A Sociedade Rural Brasileira (SRB) manifestou profunda preocupação com o recente bloqueio de recursos destinados ao Programa de Subvenção ao Prêmio do Seguro Rural (PSR). Em um documento divulgado, a entidade alertou para as graves consequências da medida, que podem afetar diretamente os produtores rurais, o acesso ao crédito agrícola e a segurança da produção de alimentos em todo o país.

O seguro rural é amplamente reconhecido como uma das ferramentas mais eficazes para a gestão de riscos no agronegócio.
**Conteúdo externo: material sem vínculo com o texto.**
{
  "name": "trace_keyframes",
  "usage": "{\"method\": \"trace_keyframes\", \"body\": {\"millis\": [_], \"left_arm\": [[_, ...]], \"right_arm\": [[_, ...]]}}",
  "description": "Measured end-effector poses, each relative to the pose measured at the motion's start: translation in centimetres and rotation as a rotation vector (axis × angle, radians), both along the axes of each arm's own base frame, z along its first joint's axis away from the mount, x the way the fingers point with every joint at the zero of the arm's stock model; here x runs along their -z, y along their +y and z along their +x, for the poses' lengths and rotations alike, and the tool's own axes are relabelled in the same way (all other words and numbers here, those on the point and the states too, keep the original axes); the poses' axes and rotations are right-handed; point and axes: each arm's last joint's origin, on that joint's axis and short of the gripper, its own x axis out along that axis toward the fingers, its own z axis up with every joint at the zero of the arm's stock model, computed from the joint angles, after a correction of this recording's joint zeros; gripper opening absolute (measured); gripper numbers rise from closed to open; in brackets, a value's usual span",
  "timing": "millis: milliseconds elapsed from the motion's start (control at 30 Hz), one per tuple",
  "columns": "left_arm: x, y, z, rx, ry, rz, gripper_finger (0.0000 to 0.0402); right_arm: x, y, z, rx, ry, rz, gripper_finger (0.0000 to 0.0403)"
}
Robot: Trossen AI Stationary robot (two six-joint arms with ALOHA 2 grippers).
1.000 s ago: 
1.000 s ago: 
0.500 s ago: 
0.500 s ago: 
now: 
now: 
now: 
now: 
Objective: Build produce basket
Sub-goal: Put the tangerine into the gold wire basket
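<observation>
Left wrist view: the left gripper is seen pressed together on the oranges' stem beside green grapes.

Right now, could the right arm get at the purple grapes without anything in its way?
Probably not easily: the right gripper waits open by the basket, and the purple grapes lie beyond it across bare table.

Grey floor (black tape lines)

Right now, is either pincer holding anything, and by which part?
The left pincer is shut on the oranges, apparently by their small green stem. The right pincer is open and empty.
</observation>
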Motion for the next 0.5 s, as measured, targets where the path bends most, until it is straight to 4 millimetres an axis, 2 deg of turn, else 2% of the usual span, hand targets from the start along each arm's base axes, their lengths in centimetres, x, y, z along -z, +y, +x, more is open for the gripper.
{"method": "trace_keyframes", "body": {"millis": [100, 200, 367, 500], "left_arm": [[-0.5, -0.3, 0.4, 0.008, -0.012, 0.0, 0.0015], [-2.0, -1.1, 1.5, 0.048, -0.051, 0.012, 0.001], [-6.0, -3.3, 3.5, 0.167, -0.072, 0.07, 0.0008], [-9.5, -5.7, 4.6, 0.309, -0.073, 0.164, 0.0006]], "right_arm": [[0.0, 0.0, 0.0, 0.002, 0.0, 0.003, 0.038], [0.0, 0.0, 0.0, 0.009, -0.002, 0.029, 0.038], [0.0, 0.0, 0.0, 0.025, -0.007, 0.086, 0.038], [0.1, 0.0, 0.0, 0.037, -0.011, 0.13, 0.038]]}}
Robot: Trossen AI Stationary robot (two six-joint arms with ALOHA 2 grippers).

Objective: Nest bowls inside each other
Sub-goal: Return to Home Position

A SRB enfatizou que a disponibilidade contínua de verbas para o programa é crucial para a estabilidade do setor, especialmente em um cenário de crescentes desafios econômicos e climáticos.

Impacto do bloqueio de recursos no setor agrícola

O Ministério da Agricultura oficializou o bloqueio de R$ 461,6 milhões do orçamento do PSR, uma decisão que representa quase metade dos recursos previstos para o programa em 2026. Este valor se soma a um corte anterior de R$ 25 milhões, elevando o total contingenciado de um orçamento inicial de R$ 991 milhões.

Segundo a SRB, essa restrição orçamentária compromete significativamente a capacidade de contratação de novas apólices de seguro. Estima-se que a redução da cobertura atinja uma área equivalente a aproximadamente 3% da área total plantada no país, deixando uma parcela considerável das lavouras desprotegidas.

A importância do seguro rural como política de gestão de risco

A Sociedade Rural Brasileira classifica o seguro rural como uma política pública essencial para a gestão de riscos na agropecuária. Ele oferece uma rede de segurança vital para os produtores, protegendo-os contra perdas causadas por eventos adversos, como secas, geadas ou chuvas excessivas.

A entidade argumenta que a manutenção dos recursos do programa é fundamental não apenas para a segurança individual do produtor, mas também para a estabilidade da produção nacional de alimentos. Além disso, o seguro rural facilita o acesso ao crédito, pois reduz o risco para as instituições financeiras que emprestam ao setor.

Desafios climáticos e financeiros intensificam a vulnerabilidade

O bloqueio de verbas ocorre em um momento particularmente desafiador para o agronegócio brasileiro. O setor enfrenta custos financeiros elevados, que já pressionam a rentabilidade dos produtores. Paralelamente, há uma crescente preocupação com os efeitos de fenômenos climáticos, como o El Niño, que podem causar instabilidade e perdas significativas nas lavouras.

A SRB destacou que pequenos e médios produtores são os mais vulneráveis a essas restrições, pois dependem ainda mais do programa de seguro para mitigar os riscos inerentes à atividade agrícola. O enfraquecimento do seguro rural pode, portanto, dificultar o acesso desses produtores ao crédito e aumentar sua exposição a eventos climáticos adversos.

Apelo por uma política de Estado permanente

Diante do cenário, a Sociedade Rural Brasileira reforçou a necessidade de que o seguro rural seja tratado como uma política estratégica de Estado. A entidade defende que o programa não deve ser visto como uma despesa sujeita a sucessivos contingenciamentos, mas sim como um investimento fundamental na resiliência e na produtividade do agronegócio.

A SRB conclui seu documento com um apelo para que o governo reconheça a importância estrutural do seguro rural. A garantia de recursos estáveis e permanentes é vista como essencial para assegurar a continuidade da produção, proteger os agricultores e manter a segurança alimentar do Brasil a longo prazo.